Activity
Exactly as they appear, restate the lines of the material, from the first through the one containing "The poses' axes".
---*---
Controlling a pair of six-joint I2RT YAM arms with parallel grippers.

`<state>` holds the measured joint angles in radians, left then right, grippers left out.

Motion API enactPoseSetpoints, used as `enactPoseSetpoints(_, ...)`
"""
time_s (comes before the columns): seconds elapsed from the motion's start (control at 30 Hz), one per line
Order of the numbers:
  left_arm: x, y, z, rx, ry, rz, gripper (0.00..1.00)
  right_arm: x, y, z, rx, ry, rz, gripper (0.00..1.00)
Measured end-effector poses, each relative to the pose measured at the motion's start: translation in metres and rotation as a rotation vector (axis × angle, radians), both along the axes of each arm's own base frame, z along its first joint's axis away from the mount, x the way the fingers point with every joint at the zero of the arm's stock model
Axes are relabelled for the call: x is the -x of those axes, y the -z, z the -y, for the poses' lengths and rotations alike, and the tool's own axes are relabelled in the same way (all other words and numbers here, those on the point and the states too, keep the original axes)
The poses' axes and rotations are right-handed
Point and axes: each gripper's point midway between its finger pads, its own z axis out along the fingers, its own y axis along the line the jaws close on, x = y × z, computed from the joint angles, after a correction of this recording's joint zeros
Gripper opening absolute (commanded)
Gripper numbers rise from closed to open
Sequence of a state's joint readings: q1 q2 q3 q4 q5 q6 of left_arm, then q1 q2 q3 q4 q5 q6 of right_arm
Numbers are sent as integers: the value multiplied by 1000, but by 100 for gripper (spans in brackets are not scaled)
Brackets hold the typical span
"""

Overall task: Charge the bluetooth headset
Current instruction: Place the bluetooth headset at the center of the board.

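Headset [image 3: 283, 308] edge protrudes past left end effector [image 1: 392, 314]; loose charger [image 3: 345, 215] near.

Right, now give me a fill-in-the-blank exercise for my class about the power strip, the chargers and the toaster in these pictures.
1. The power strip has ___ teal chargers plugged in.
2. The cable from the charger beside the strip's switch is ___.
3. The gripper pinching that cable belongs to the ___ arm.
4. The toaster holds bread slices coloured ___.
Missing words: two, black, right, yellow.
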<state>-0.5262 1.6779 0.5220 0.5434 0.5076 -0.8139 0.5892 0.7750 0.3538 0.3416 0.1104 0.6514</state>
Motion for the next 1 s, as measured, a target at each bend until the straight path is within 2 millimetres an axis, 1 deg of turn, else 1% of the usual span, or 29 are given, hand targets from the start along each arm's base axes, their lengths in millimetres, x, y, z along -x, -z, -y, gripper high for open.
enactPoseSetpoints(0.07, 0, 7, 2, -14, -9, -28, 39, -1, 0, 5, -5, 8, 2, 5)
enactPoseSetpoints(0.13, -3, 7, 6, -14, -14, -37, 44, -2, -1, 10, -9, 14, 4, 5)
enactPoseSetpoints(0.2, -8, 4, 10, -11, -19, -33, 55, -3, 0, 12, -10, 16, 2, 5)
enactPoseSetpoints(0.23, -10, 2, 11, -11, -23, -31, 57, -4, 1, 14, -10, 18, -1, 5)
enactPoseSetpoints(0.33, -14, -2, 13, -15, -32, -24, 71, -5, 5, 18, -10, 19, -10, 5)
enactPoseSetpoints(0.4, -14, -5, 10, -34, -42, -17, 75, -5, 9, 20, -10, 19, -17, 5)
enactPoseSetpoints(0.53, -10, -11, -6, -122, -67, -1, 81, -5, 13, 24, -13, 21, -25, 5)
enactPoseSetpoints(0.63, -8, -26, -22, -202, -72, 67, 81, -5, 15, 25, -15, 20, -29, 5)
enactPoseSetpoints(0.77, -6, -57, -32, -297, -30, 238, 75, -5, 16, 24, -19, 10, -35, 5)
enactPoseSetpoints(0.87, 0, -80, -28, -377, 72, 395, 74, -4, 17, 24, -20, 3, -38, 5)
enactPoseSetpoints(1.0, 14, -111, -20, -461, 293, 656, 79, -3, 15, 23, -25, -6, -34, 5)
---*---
Written response
Controlling a pair of six-joint I2RT YAM arms with parallel grippers.

`<state>` holds the measured joint angles in radians, left then right, grippers left out.

Motion API enactPoseSetpoints, used as `enactPoseSetpoints(_, ...)`
"""
time_s (comes before the columns): seconds elapsed from the motion's start (control at 30 Hz), one per line
Order of the numbers:
  left_arm: x, y, z, rx, ry, rz, gripper (0.00..1.00)
  right_arm: x, y, z, rx, ry, rz, gripper (0.00..1.00)
Measured end-effector poses, each relative to the pose measured at the motion's start: translation in metres and rotation as a rotation vector (axis × angle, radians), both along the axes of each arm's own base frame, z along its first joint's axis away from the mount, x the way the fingers point with every joint at the zero of the arm's stock model
Axes are relabelled for the call: x is the -x of those axes, y the -z, z the -y, for the poses' lengths and rotations alike, and the tool's own axes are relabelled in the same way (all other words and numbers here, those on the point and the states too, keep the original axes)
The poses' axes and rotations are right-handed

No more output is expected here.